The bank aimed at funding infrastructure projects in developing nations will be based in Shanghai, and India will preside over its operations for the first five years, followed by Brazil and then Russia, leaders of the five-country group announced at a summit.

They also set up a $100bn currency reserves pool to help countries forestall short-term liquidity pressures. The long-awaited bank will be called the New Development Bank.

It is the first major achievement of the BRICS countries - Brazil, Russia, India, China and South Africa - since they got together in 2009 to press for a bigger say in the global financial order created by Western powers after World War Two and centred on the International Monetary Fund and the World Bank.

The BRICS were prompted to seek coordinated action following an exodus of capital from emerging markets last year, triggered by the scaling back of US monetary stimulus.

The new bank reflects the growing influence of the BRICS, which account for almost half the world's population and about one-fifth of global economic output.

The bank will begin with a subscribed capital of $50bn divided equally between its five founders, with an initial total of $10bn in cash put in over seven years and $40bn in guarantees. It is scheduled to start lending in 2016 and be open to membership by other countries, but the capital share of the BRICS cannot drop below 55pc.

The contingency currency pool will be held in the reserves of each BRICS country and can be shifted to another member to cushion balance-of-payments difficulties. This initiative gathered momentum after the reverse in the flows of cheap dollars that fuelled a boom in emerging markets for a decade.

"It will help contain the volatility faced by diverse economies as a result of the tapering of the United States' policy of monetary expansion," Brazilian President Dilma Rousseff said.

"It is a sign of the times, which demand reform of the IMF," she told reporters at the close of the summit.

China, holder of the world's largest foreign exchange reserves, will contribute the bulk of the contingency currency pool, or $41bn.

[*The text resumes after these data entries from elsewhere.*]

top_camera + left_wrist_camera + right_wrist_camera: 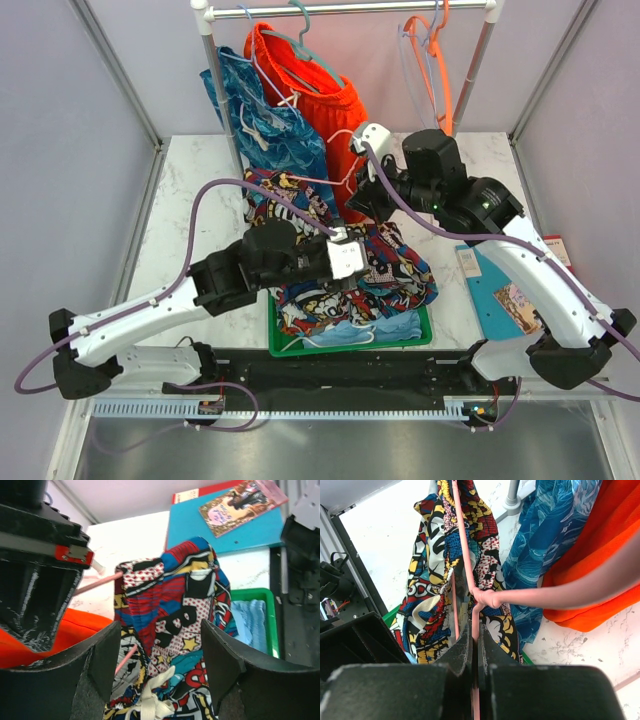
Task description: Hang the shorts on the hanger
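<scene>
Pink hanger (465, 545) is pinched tight in the right fingers (461, 652), with the comic shorts (170, 615) draped on it above the green bin (247, 594). The left fingers (107, 655) are spread open. I'd tug the fabric even, slowly.

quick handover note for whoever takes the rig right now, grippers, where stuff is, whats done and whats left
Left gripper: open, fingers either side of the shorts, no grip visible.
Right gripper: shut on the hanger, holding it above the table.
Things: the shorts hang along the hanger's wire, their lower part bunched over the green bin.
Done: shorts lifted and brought onto the hanger, at least partly.
Left: check that the fabric sits over the bar; how well it is seated cannot be told. Probably straighten it with the left gripper before the right lets go.
</scene>
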Controlling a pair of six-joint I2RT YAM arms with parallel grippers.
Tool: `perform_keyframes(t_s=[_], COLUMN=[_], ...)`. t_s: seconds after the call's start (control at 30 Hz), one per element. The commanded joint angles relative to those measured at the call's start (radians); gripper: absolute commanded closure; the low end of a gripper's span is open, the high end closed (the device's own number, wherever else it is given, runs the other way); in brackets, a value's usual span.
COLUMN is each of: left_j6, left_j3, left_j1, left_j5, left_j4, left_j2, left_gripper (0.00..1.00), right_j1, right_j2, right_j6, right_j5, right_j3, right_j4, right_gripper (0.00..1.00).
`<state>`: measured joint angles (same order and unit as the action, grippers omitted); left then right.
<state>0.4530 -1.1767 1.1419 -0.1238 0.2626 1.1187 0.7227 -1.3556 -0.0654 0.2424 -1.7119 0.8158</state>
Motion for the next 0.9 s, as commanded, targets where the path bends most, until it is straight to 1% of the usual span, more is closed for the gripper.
perform_keyframes(t_s=[0.0,0.07,0.17,0.2,0.27,0.33,0.4,0.53,0.73,0.77,0.83,0.87], left_j6=[0.030,0.049,0.043,0.039,0.020,0.004,-0.002,-0.001,0.007,0.009,0.015,0.015], left_j3=[0.052,0.057,0.045,0.040,0.028,0.006,-0.011,-0.037,-0.081,-0.084,-0.087,-0.083], left_j1=[0.022,0.025,0.027,0.027,0.028,0.028,0.036,0.065,0.084,0.084,0.082,0.078], left_j5=[0.102,0.112,0.063,0.053,0.033,0.021,-0.005,-0.016,-0.022,-0.016,0.001,-0.003], left_j4=[-0.151,-0.145,-0.105,-0.105,-0.105,-0.115,-0.123,-0.141,-0.143,-0.125,-0.090,-0.068], left_j2=[-0.016,0.013,0.050,0.059,0.078,0.101,0.118,0.144,0.162,0.155,0.132,0.087], left_gripper=[0.28,0.28,0.34,0.39,0.43,0.49,0.53,0.53,0.54,0.53,0.46,0.44], right_j1=[-0.002,0.000,0.000,0.000,0.000,0.000,0.000,-0.002,-0.002,0.000,0.000,0.000], right_j2=[0.036,0.038,0.035,0.032,0.030,0.027,0.026,0.015,0.012,0.012,0.015,0.018], right_j6=[0.029,0.038,0.055,0.058,0.064,0.065,0.065,0.096,0.093,0.085,0.046,0.030], right_j5=[0.002,0.006,0.014,0.015,0.023,0.032,0.040,0.047,0.048,0.046,0.037,0.031], right_j3=[-0.008,-0.008,-0.009,-0.011,-0.009,-0.011,-0.006,-0.002,0.009,-0.001,-0.020,-0.023], right_j4=[-0.095,-0.104,-0.119,-0.121,-0.130,-0.136,-0.142,-0.152,-0.165,-0.161,-0.135,-0.126], right_gripper=[1.00,1.00,1.00,1.00,1.00,1.00,1.00,1.00,1.00,1.00,1.00,1.00])
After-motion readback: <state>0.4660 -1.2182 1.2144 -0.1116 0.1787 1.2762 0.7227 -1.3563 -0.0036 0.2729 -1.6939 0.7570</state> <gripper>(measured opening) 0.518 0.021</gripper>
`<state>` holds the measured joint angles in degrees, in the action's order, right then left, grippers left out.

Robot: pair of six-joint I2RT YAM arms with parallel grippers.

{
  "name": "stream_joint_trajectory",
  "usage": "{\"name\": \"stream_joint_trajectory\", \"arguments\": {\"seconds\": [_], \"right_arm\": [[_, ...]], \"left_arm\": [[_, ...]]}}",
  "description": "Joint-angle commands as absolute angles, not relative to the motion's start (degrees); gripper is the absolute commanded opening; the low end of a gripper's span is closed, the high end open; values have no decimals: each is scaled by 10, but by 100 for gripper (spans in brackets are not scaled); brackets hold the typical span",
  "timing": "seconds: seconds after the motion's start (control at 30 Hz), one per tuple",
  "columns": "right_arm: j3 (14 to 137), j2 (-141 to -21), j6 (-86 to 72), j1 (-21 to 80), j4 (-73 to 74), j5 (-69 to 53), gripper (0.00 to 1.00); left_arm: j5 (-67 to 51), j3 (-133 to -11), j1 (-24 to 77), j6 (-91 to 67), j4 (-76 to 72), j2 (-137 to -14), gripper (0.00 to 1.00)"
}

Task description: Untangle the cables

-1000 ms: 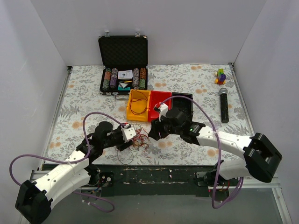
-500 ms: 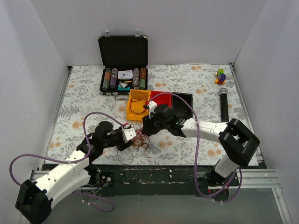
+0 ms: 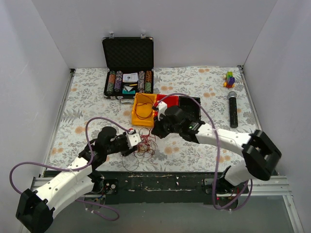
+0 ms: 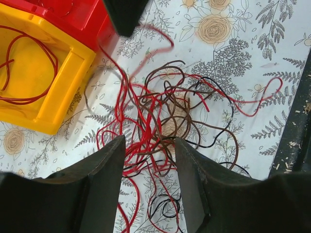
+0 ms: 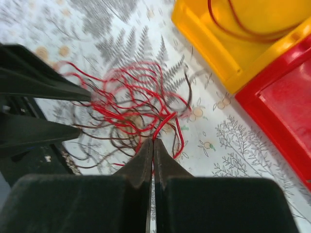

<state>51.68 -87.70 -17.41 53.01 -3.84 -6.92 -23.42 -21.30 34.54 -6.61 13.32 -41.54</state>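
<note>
The cables (image 3: 145,144) lie as a loose nest of thin red, brown and black wires on the flowered cloth, just in front of the yellow bin (image 3: 136,115). My left gripper (image 3: 133,143) is at the nest's left edge. In the left wrist view its fingers (image 4: 109,160) stand apart over the cables (image 4: 165,109), with strands running between them but none pinched. My right gripper (image 3: 155,131) is at the nest's far right side. In the right wrist view it (image 5: 153,141) is shut on one red cable (image 5: 164,124) that rises out of the bunch (image 5: 126,99).
One red wire lies coiled in the yellow bin (image 4: 58,97). Red bin (image 3: 165,100) and black bin (image 3: 193,101) adjoin it on the right. An open black case of poker chips (image 3: 128,81) stands behind. A microphone (image 3: 233,109) and toy blocks (image 3: 229,79) are at the far right.
My right gripper has shut on a red cable at the nest's far right edge and its arm has shifted. The left gripper's fingers have narrowed a little and stayed in place.
</note>
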Motion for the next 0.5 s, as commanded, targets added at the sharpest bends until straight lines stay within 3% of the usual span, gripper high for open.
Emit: {"name": "stream_joint_trajectory", "arguments": {"seconds": [0.0,0.47], "right_arm": [[564,-747,-148,532,-12,-49,1],[624,-579,-157,544,83,-93,1]], "left_arm": [[-249,-202,341,-61,127,-404,44],[-255,-253,333,-82,151,-398,45]]}}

Brazil, India and Russia will chip in $18bn each and South Africa $5bn.

If a need arises, China will be eligible to ask for half of its contribution, South Africa for double and the remaining countries for the amount they put in. The Chinese finance ministry, said the new bank would give developing countries a greater say in the international financial order. The new bank "will promote the global system of economic governance to develop in a just and fair direction," said China's official Xinhua news agency.